**What is expected**
Could you copy, exactly as written, every line from the first line of the records through the one containing "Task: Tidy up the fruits"?

··· The data

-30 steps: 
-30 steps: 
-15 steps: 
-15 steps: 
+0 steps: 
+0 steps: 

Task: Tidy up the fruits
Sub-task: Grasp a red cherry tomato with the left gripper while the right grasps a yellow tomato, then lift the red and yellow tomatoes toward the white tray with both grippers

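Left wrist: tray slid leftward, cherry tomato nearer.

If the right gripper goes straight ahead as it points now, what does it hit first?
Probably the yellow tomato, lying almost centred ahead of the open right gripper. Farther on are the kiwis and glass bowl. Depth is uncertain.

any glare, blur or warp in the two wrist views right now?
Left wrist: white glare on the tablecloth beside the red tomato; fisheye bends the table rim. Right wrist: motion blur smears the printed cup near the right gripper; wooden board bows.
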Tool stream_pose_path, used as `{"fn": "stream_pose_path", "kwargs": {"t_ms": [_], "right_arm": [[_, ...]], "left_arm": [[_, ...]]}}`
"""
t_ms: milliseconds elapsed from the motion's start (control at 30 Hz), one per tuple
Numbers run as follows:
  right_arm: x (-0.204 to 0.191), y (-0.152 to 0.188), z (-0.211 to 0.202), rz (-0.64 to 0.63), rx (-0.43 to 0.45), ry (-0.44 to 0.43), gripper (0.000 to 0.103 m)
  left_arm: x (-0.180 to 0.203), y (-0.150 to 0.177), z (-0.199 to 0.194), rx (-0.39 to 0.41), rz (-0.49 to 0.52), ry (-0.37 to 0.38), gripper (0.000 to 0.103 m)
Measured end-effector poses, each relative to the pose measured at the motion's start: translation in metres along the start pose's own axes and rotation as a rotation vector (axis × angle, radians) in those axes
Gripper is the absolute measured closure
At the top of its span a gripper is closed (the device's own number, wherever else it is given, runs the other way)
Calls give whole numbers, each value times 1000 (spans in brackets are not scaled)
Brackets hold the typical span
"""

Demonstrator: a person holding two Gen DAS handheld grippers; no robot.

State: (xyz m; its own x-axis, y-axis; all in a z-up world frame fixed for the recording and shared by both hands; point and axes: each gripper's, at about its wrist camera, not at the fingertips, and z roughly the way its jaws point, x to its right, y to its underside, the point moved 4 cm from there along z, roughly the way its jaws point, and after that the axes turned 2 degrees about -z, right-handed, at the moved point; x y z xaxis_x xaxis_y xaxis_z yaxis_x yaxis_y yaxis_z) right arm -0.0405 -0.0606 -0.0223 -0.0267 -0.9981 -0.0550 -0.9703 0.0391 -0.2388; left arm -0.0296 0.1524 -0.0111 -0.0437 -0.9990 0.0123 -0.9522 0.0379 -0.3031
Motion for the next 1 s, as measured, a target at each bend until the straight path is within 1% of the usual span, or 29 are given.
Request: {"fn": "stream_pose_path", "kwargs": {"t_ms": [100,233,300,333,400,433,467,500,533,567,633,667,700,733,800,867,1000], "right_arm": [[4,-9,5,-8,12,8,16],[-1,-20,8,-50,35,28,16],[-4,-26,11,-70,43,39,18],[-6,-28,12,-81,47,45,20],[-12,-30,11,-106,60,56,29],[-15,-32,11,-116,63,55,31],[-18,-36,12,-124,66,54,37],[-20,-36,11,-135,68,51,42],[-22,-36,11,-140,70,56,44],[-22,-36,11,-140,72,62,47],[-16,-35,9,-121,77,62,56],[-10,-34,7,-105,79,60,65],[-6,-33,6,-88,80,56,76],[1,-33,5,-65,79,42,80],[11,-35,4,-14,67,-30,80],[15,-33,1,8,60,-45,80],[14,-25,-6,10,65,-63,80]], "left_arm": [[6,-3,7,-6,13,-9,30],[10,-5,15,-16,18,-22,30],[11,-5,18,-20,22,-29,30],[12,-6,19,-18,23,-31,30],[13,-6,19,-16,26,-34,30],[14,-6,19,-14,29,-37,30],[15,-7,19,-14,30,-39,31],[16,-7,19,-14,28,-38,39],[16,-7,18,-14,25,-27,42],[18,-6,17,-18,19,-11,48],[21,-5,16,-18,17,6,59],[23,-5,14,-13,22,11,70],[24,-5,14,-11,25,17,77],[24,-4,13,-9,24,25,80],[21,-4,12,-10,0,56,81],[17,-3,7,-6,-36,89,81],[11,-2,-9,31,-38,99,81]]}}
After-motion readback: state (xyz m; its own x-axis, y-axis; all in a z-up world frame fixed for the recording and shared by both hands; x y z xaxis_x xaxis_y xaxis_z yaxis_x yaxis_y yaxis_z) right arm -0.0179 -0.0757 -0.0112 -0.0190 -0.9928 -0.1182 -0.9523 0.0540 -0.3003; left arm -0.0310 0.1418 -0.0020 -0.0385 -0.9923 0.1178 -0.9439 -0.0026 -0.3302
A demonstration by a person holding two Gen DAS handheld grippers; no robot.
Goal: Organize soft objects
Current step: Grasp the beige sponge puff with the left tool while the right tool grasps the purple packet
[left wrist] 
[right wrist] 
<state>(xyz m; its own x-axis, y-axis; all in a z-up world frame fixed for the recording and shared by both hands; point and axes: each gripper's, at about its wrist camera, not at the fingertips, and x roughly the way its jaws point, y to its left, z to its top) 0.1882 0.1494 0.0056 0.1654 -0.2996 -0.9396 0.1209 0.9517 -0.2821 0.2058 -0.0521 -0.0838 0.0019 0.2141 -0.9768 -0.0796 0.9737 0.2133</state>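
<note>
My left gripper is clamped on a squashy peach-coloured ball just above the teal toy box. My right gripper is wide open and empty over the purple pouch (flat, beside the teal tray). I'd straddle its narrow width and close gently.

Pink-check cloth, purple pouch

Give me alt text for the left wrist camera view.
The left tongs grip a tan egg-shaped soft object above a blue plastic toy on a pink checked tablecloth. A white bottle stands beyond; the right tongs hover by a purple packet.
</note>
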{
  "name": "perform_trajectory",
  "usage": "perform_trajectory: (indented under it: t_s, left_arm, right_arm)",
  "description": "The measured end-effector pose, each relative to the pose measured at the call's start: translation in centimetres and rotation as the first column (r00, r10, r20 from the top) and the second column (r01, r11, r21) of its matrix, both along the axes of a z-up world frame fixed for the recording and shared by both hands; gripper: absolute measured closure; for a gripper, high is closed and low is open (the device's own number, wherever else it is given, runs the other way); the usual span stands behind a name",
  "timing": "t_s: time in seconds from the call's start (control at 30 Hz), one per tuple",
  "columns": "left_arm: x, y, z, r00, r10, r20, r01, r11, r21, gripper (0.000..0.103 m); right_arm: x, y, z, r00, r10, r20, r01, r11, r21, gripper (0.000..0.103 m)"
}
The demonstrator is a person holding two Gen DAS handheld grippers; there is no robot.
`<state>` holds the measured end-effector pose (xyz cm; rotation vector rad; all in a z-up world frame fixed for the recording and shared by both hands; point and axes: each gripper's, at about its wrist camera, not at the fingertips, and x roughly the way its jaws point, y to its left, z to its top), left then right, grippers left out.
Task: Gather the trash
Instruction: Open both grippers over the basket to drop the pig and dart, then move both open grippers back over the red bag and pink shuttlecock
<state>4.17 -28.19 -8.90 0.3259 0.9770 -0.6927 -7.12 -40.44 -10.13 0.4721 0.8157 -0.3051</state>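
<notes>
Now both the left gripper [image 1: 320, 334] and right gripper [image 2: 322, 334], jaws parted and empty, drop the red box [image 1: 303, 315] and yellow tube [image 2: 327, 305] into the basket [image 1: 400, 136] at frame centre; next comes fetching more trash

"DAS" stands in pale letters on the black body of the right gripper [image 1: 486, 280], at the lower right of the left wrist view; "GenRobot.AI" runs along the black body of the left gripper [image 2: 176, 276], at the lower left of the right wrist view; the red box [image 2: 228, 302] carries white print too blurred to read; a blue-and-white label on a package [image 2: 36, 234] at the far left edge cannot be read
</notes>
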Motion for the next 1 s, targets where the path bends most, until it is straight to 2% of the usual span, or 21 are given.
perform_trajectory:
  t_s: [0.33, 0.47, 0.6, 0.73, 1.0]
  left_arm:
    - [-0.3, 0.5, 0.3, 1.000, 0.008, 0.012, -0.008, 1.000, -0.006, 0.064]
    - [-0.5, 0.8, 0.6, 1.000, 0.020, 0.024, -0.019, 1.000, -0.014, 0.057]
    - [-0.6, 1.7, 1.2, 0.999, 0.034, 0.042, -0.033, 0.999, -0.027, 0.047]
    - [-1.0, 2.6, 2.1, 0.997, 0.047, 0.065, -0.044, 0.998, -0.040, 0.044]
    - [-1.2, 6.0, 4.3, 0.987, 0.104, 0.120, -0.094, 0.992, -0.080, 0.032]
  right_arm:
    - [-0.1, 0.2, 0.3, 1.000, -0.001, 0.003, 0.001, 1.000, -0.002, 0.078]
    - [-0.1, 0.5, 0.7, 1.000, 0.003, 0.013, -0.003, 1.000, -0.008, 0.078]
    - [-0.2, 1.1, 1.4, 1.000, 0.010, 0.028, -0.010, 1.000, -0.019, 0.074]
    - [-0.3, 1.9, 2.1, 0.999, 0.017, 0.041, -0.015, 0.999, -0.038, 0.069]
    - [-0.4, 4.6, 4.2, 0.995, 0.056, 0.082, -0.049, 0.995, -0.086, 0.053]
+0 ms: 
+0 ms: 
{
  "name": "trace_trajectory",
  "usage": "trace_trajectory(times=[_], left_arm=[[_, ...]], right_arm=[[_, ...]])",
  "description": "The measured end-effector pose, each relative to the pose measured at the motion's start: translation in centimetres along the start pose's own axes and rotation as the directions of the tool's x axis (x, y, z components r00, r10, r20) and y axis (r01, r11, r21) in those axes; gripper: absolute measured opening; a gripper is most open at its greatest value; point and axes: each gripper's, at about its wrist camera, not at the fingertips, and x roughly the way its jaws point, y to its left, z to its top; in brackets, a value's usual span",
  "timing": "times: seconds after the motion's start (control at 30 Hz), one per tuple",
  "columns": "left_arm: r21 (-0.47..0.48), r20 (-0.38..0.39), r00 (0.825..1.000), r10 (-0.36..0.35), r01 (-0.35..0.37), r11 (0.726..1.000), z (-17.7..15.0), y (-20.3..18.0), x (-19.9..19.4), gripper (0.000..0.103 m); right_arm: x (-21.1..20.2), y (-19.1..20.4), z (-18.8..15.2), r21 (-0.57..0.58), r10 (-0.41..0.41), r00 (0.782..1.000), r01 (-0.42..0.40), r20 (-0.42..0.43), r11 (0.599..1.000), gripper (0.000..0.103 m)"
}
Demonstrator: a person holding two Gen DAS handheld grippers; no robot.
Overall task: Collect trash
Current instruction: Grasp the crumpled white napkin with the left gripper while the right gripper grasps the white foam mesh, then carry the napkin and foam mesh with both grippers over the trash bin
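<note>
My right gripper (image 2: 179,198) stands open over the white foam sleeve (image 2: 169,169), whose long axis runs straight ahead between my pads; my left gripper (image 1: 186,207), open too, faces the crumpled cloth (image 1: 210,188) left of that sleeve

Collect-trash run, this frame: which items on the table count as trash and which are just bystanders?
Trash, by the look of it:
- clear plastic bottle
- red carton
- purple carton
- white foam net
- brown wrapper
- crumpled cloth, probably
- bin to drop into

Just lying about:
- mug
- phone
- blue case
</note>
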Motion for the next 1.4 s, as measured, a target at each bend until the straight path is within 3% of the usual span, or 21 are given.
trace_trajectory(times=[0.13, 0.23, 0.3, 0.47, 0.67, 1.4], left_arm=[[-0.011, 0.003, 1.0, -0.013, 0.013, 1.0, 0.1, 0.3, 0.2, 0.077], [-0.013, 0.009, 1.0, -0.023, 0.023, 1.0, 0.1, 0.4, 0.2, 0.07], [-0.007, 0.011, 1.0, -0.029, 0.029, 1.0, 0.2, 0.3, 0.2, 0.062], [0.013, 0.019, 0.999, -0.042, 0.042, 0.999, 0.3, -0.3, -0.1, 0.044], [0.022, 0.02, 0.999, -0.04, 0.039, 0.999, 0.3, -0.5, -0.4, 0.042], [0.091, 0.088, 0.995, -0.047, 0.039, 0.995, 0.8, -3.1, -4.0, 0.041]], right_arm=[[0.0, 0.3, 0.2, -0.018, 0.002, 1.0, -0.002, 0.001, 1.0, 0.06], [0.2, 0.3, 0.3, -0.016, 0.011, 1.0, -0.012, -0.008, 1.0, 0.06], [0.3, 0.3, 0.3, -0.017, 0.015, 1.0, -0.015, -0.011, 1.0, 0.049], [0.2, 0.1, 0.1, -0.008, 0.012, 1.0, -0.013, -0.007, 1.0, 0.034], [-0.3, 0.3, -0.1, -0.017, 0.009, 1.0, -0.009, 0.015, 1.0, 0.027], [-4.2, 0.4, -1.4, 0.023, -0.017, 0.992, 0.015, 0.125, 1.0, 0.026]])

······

**Exercise solution**
-30 steps: 
-30 steps: 
-15 steps: 
-15 steps: 
+0 steps: 
+0 steps: 

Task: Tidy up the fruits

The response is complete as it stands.